--- START ---

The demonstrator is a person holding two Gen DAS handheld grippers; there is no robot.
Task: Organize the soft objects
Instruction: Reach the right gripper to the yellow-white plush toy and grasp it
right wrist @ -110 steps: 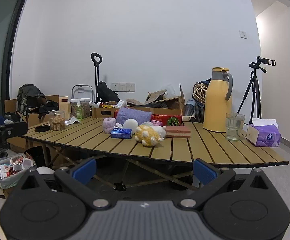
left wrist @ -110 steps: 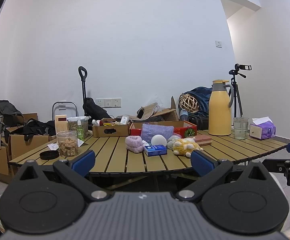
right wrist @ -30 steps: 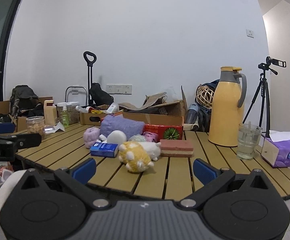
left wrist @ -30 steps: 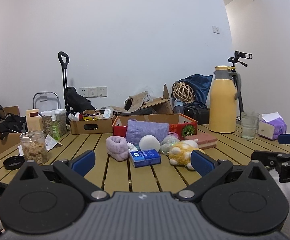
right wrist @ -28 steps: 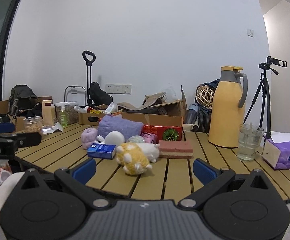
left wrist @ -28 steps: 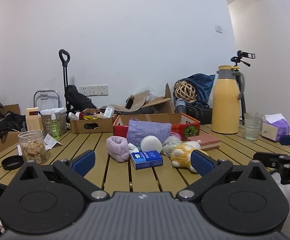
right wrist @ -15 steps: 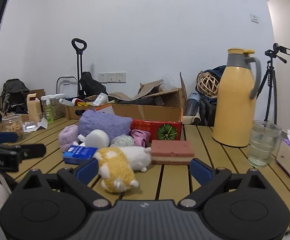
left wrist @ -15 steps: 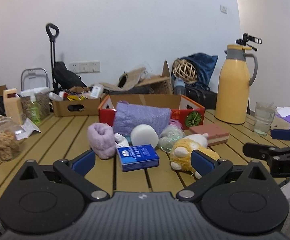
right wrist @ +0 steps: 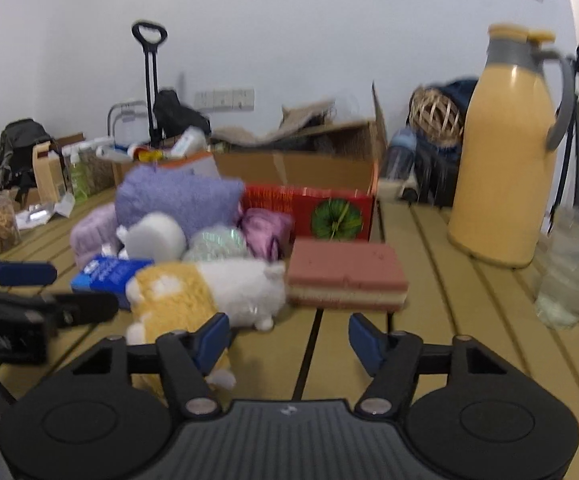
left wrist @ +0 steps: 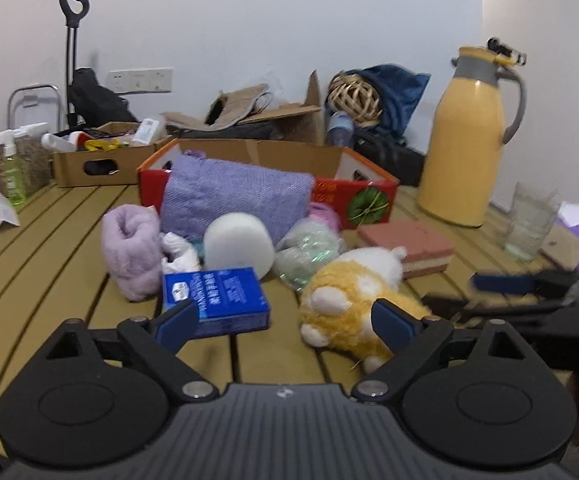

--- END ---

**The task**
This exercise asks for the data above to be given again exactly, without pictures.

**Your solution**
The demonstrator is a person holding two Gen DAS handheld grippers; there is no robot.
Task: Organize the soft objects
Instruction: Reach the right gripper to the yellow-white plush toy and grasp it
right wrist @ -110 steps: 
left wrist @ -110 steps: 
right wrist @ -30 steps: 
left wrist @ -30 steps: 
right wrist @ -28 steps: 
left wrist @ -28 steps: 
right wrist @ -15 steps: 
left wrist @ -15 steps: 
right wrist @ +0 steps: 
left wrist @ +0 steps: 

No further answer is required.